» WHAT THE EXERCISE ASKS
The complete data, repeated exactly, should form your response.

» DATA EXCERPT
= Beginning of Section =

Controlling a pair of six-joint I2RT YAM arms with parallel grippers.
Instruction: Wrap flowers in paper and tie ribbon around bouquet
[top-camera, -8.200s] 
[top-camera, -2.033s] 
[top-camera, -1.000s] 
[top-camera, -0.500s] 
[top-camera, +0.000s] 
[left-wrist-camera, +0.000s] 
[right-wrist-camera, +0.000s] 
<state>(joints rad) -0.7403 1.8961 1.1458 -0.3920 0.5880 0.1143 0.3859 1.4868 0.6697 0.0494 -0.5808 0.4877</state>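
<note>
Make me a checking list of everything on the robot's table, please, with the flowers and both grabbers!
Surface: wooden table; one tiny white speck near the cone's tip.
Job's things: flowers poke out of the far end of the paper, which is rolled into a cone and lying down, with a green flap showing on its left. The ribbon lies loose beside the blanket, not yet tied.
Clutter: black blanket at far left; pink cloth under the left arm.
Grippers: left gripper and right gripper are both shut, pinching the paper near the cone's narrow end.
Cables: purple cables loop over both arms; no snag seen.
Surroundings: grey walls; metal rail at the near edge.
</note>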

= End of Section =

» ANSWER
Controlling a pair of six-joint I2RT YAM arms with parallel grippers.
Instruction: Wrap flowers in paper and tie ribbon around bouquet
[top-camera, -8.200s] 
[top-camera, -2.033s] 
[top-camera, -1.000s] 
[top-camera, -0.500s] 
[top-camera, +0.000s] 
[left-wrist-camera, +0.000s] 
[right-wrist-camera, +0.000s] 
<state>(joints rad) -0.7403 1.8961 1.1458 -0.3920 0.5880 0.1143 0.3859 1.4868 0.6697 0.0494 -0.5808 0.4877</state>
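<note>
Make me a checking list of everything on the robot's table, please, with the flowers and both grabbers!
Surface: wooden table; one tiny white speck near the cone's tip.
Job's things: flowers poke out of the far end of the paper, which is rolled into a cone and lying down, with a green flap showing on its left. The ribbon lies loose beside the blanket, not yet tied.
Clutter: black blanket at far left; pink cloth under the left arm.
Grippers: left gripper and right gripper are both shut, pinching the paper near the cone's narrow end.
Cables: purple cables loop over both arms; no snag seen.
Surroundings: grey walls; metal rail at the near edge.
</note>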

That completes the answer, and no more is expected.